Who it suits / who should be cautious
- Suitable for most adults and children recovering from a cold or fever; a gentle everyday soup for hot seasons
- Traditionally associated with dizziness, night sweats, and general fatigue
- Those with active skin conditions should avoid this soup
- Gout patients should avoid or limit this soup (dried mussels are relatively high in purines)
- Please see a doctor if fever returns or if recovery is not progressing
Why these ingredients (the food-therapy logic)
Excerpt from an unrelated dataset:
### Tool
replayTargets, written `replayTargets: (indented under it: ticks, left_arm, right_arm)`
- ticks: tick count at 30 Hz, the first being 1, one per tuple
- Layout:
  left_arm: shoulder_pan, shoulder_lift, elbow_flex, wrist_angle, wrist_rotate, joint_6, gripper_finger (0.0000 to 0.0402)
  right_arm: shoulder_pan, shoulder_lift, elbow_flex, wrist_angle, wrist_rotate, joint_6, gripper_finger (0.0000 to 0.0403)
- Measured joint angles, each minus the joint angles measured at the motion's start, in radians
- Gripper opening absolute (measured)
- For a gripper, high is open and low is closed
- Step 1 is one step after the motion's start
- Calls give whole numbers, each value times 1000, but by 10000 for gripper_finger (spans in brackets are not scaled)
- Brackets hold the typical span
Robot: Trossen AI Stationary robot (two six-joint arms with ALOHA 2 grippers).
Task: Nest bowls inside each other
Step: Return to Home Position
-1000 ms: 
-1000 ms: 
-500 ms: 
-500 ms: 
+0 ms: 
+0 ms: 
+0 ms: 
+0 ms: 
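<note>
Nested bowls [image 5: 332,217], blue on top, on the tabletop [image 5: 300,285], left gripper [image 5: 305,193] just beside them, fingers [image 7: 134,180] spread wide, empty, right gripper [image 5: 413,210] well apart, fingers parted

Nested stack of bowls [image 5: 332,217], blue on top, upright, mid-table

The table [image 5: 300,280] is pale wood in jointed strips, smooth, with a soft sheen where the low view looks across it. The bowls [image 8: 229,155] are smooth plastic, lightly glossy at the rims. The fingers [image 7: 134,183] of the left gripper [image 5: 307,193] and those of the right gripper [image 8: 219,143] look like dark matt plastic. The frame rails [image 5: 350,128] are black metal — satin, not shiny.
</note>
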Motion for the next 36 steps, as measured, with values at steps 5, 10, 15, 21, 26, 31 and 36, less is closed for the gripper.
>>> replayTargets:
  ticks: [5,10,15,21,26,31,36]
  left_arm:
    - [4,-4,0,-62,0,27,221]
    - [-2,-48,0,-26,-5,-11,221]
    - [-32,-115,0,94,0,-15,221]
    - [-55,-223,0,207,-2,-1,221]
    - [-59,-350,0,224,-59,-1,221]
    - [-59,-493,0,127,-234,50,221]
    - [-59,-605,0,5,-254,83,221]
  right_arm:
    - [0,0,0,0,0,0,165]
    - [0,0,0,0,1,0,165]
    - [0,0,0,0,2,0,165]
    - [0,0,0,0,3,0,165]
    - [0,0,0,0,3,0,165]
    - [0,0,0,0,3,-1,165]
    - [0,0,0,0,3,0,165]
- Winter melon with skin (dong gua): The skin is where much of the diuretic and clearing effect is concentrated; cooling in nature, traditionally used to clear summer heat and reduce internal damp
- Dried mussels (dan cai): Traditionally used to tonify the liver and kidneys, replenish essence and blood, and support thyroid health; also associated with easing dizziness and night sweats
- Soybeans (huang dou): Plant protein source; traditionally thought to nourish the spleen and protect heart and blood vessels
- Dried tangerine peel (chen pi): Aids digestion, reduces the “fishy” edge of the dried mussels, and helps the stomach assimilate the richer ingredients
Ingredients (4 bowls)
| Ingredient | Amount | Notes |
|---|---|---|
| Winter melon (dong gua) | 600 g | Skin on, seeds removed, cut into chunks |
| Dried mussels (dan cai) | 75 g | Soak at least 30 min, drain and rinse |
| Soybeans (huang dou) | 38 g | Soak at least 30 min, drain |
| Dried tangerine peel (chen pi) | 1 piece | Soak until soft |
Method
- Rinse the dried mussels and soak them in cold water for at least 30 minutes, then drain. Discard the soaking water.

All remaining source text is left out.